Hi, research computing team managers and leaders:
In our team there’s been a lot of passages lately - a paper for our original work is (finally!) coming out, as our new version is (finally!) coming together; we’re gearing up for a new batch of co-ops as our current co-ops are starting to document and getting ready to present their work; a project manager is joining the team for the first time now that the effort has reached a size and scope that it needs one (well, it needed one a year ago, but here we are).
These passages - and especially the influx of new people, new tasks, new scope - are really important for a team’s well being. Stasis isn’t stable; systems, including systems of people, are either growing or stagnating.
In academia sometimes it’s far too easy for groups to become very comfortable with “the way we do things”, and set in their ways. As Boulanger points out in the first article in the roundup, that can quickly lead to problems not being addressed - or even really noticed any more - and eventually people both within the team and “clients” of the team starting to drift away. In fact, I was talking to a colleague this week about one group’s services becoming ossified to the point where consumers of those services started moving to those of a different and newer group - the first group didn’t take feedback or feature requests seriously, and now there’s a real chance it will simply be disbanded (or, maybe worse, left go on indefinitely with less and less actual purpose).

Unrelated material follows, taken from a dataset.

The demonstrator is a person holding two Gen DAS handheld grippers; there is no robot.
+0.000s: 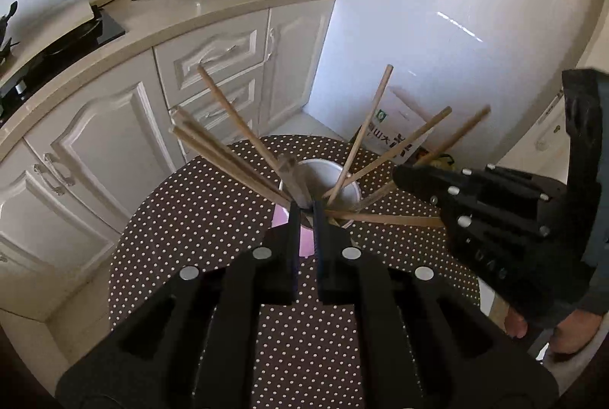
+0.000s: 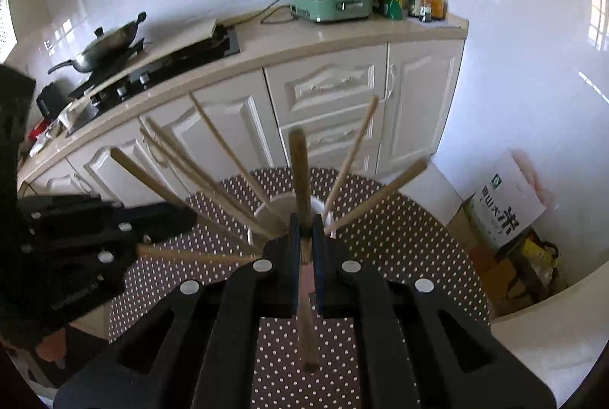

Stagnation isn’t inevitable, but it takes active and continual effort to avoid. In research, and technology, and certainly at the intersection of research and technology, it should be easy - there’s a constant influx of new ideas available. But ideas don’t adopt themselves, and practices don’t adapt themselves. They’re adopted and adapted in units of teams, and one of our important jobs as managers and leads is balancing real needs for degrees of stability and certainty with equally real needs for change and growth. Balancing openness with continuity is hard, but vital.
And now, the roundup:
Why The Status Quo Is So Hard To Change In Engineering Teams - Antoine Boulanger
Boulanger here points out a situation that is especially common in academia, with slow-growing teams where individual team members have long tenure. The issue is that a team gets so used to the way things are they don’t even see it any more, and forget that things don’t have to be this way. There can be a sort of learned helplessness to the procedural, technical, and complexity problems within an organization.
Having new people come in regularly - even short term team members like interns - can be very helpful for this, as long as they are comfortable making comments like “why is X? Isn’t that bad?” and the team takes the points they raise seriously.
Boulanger has recommendations for us managers or leads:
There are a lot of strengths that can come from a long-lived stable team, if you’re careful, but the default outcome is stagnation. The manager, and the team, has to be constantly and actively looking for things to improve and areas in which to grow to prevent the default.
You can be directive without being a jerk - Lara Hogan Being Nice and Effective - Subbu Allamaraj
I think one of the hardest things for new managers - especially those coming from the very hands-off collegial culture of research - is determining the right amount of directiveness appropriate for a given situation. The usual failure modes, in order of the frequency which I see them, is the very common laissez-faire absence of direction and the less common tech-lead-becomes-manager “do this, this, then that, and my way of doing it is exactly like this. In fact, why don’t I just…”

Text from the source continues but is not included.